Fray Domingo paró en seco y se quedó mirándole altivo. Puso las manos sobre su amplia cintura y entrecerró los ojos.
—A mí no me engañas. Tus constantes ayunos y castigos te debilitan, y no me refiero a tu cuerpo, sino a tu mente soñadora. El padre Gaspar y los demás creerán que eres un visionario, pero esas visiones tuyas son debidas a la falta de alimentos y penalidades con que torturas tu cuerpo. Bueno es no despreciar lo que las buenas gentes nos ofrecen. Yo no puedo aguantar todo el día como tú con cualquier cosa —se defendió.
—Nunca he dicho que mis visiones sean un don, al contrario, son otra tortura que me indigna tanto como a ti. No me creo merecedor de recibir revelaciones. El ayuno es mi penitencia, por eso y por otras tantas tentaciones que me acechan.
—Eres tan duro contigo... Al fin y al cabo, eres un hombre como todos —le contestó el hermano.
—Soy menos que un hombre. Por eso mi pan es el cuerpo de Cristo. Sí, se puede y debo intentar aguantar con ese único alimento. En cambio, tú...
—Lo sé, hermano, por eso en el capítulo de culpas lo expuse. Tú mismo estabas allí cuando me arrepentí de mi pecado de gula. ¿Es que no tienes nada de qué arrepentirte?
—¡Claro que yo peco! Me refiero a que tú no fuiste sincero, echaste la culpa de tus pecados veniales al diablo.
—¿Es que no es así?
—Nunca se lo he contado a nadie —prosiguió ignorando la estúpida pregunta del hermano—. Mis visiones son como sueños que me vienen desde niño, cuando me alimentaba con asados y frutas frescas en la villa de mi padre, por eso no creo que se deban a mi debilidad física.

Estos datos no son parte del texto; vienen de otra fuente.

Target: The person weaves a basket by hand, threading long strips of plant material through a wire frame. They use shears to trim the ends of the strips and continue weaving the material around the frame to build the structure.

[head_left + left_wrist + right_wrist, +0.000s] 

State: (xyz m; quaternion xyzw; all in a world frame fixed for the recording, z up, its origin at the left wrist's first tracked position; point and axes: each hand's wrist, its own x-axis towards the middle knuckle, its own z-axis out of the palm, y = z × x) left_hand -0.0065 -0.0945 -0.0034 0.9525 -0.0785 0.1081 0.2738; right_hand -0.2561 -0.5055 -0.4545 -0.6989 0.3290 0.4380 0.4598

—¿Así que ya las tenías? —El fraile levantó una ceja—. Perdona por intentar buscar una explicación, a veces eres tan prepotente... —rectificó—. No vayas ahora a castigarte por mis palabras alocadas, no es eso, sino que tu observancia severa es casi insultante para el resto de la comunidad. ¿Es que tu prelado no impone justos castigos a tus pecados? Tal vez deberías cambiar de confesor.
—No, mi confesor es justo según su entender, soy yo el que sigo el dictado de mi conciencia —añadió fray Alonso.
—Eso es lo que te hace más repelente, tu conciencia. Al ser tan duro contigo por estas pequeñas cosas, ¿cómo me ves a mí cada vez que acepto un trozo de pan?
—Nunca te he juzgado mal, ni a ti ni a nadie. No está en mi mano, soy así solo conmigo.
Fray Domingo resopló y se secó el sudor de la cara. Estaban a mediados del mes de agosto y el sol era abrumador, más cuando iban vestidos con hábitos de una crudeza excesiva para cualquier persona no acostumbrada a las penalidades de un fraile.
—Debe de ser que eres un hombre santo como santo Domingo de Guzmán, y ante un santo los demás no somos nadie, eso molesta.
—Intentaré ser más humilde —prometió fray Alonso.
El hermano Domingo levantó los brazos y agitó las manos en el aire.
—No, más humilde aún no. —Fray Domingo le sonrió—. ¡Vamos, tenemos mucho trabajo! Yo te guiaré, así no sufrirás por tus errores, sino por los míos. ¡Échame la culpa de todos ellos! Ya ves que tengo cuerpo para aguantarlos. —El fraile rio la ocurrencia sujetando su vientre.
Mientras hablaba, el orondo fraile no había disminuido el paso. Odiaba las prisas con que se movía el hermano, y cuando llegaban al lugar no tenía aliento para predicar. Con el tiempo se había acostumbrado y cada vez le costaban menos las caminatas al trote desde Museros a Valencia. Un tumulto en la calle hizo que se parasen con interés.
—¿Qué pasa aquí? —gritó fray Domingo a la concurrencia. La cara del hermano estaba roja de sofoco por la caminata, aunque su voz sonó potente levantándose sobre el griterío.